[Date Prev][Date Next] [Thread Prev][Thread Next] [Date Index] [Thread Index]

Re: New dependency system.



On 13-10-2009, Stefano Zacchiroli <zack@debian.org> wrote:
>
>> > [1] Actually, this is rather interesting. I'm surprised that upstream
>> >     has never thought about this: it would be terribly useful to store
>> >     in some part of the .so a checksum which is verified at runtime
>> >     before loading the .so.

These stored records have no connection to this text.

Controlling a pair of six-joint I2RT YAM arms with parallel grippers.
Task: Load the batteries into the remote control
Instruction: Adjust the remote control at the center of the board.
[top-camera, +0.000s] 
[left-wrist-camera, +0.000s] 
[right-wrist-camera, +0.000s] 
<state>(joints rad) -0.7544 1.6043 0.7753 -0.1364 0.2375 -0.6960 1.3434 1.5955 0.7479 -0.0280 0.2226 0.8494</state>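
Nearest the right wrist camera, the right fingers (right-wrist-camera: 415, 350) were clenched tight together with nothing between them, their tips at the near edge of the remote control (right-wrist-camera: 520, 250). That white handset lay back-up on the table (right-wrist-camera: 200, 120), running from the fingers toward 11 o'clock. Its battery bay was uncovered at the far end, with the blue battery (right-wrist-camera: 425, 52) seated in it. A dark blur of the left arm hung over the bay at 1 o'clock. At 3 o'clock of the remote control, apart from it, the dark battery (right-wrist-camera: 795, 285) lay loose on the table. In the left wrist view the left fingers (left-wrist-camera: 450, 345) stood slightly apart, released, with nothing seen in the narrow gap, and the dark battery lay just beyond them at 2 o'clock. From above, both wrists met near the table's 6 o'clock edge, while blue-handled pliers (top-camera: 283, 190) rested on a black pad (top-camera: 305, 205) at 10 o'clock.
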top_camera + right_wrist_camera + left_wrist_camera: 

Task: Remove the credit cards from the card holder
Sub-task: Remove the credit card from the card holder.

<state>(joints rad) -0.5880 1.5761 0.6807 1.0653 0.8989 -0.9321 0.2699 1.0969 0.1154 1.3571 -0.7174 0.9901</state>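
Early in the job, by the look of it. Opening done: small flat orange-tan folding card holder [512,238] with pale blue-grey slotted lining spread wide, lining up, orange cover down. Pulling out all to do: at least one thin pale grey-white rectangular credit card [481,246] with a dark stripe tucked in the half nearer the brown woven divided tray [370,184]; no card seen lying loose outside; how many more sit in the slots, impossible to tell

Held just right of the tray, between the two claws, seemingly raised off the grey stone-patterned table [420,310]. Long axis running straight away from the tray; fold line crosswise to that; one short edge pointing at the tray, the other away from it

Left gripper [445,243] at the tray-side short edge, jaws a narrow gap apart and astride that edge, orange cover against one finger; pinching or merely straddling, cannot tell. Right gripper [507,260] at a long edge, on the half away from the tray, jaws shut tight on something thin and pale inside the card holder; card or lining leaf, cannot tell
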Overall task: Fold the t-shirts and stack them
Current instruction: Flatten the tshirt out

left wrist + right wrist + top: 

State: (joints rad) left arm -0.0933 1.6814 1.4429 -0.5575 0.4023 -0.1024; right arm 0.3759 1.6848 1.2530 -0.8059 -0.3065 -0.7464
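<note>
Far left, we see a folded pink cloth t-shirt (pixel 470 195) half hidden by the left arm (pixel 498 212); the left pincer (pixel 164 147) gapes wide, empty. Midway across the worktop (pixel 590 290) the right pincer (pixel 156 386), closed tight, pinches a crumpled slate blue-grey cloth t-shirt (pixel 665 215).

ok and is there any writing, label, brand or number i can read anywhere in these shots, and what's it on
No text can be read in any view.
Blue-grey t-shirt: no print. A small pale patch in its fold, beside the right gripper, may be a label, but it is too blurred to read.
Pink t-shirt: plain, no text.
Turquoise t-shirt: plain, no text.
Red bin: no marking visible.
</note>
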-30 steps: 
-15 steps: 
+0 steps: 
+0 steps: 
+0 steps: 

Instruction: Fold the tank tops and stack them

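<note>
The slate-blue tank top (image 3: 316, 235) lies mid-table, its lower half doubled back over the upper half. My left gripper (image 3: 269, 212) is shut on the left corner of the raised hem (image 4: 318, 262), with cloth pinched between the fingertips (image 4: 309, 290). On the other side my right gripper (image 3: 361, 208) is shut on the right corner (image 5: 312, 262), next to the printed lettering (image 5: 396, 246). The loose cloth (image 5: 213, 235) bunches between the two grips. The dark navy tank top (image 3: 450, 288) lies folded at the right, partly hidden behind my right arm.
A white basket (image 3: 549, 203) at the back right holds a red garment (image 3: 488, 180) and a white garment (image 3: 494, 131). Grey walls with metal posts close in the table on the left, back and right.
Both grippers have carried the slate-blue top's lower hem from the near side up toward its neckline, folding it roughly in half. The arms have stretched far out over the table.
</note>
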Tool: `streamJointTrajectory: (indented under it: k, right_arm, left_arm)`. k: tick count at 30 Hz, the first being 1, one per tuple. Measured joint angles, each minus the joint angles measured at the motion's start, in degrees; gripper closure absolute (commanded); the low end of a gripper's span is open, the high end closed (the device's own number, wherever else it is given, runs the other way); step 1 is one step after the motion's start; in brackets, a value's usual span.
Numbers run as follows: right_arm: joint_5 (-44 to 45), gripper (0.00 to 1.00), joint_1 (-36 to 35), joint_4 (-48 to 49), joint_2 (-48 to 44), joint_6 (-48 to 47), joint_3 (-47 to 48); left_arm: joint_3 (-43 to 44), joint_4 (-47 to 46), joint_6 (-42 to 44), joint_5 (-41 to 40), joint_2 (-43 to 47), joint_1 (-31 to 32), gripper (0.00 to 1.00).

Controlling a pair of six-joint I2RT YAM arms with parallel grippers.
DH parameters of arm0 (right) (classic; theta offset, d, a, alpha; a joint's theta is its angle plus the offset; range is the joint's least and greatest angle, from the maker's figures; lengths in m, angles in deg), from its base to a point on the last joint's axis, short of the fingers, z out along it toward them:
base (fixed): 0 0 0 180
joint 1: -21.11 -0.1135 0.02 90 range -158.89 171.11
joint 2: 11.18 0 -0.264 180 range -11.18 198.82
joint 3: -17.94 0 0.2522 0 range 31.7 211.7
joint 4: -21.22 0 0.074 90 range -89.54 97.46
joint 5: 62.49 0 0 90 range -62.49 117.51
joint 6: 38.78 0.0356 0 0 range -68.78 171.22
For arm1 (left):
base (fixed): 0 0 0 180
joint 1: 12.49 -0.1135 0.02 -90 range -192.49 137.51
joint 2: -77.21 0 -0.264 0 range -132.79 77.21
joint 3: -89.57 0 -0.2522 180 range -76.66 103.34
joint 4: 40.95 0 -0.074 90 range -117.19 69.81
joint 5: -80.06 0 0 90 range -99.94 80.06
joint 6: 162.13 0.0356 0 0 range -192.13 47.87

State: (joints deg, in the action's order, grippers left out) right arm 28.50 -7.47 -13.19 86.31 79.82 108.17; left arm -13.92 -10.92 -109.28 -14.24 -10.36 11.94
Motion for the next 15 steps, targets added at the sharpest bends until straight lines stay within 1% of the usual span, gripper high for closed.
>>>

I guess there is a technical reason for not
>> >     having done that, but I can't find exactly which at the moment.
>> Maybe, the most simple example is a non-custom bytecode binary
>> executable ?
>>=20
>> Let's choose headache as an example.
>
> I think you're cheating with this example, because a change in the OCaml
> compiler can pretty much change everything, and that's exactly why (also
> *before* dh_ocaml) we were keeping versioned dependencies on the ABI of
> OCaml itself.
>

I am not cheating ;-)

The decision we took of versioned dependencies is a "safe guard". Some
people can argue that we are too much safe. In certain case, it should
be possible to run a bytecode exec with newer OCaml version. 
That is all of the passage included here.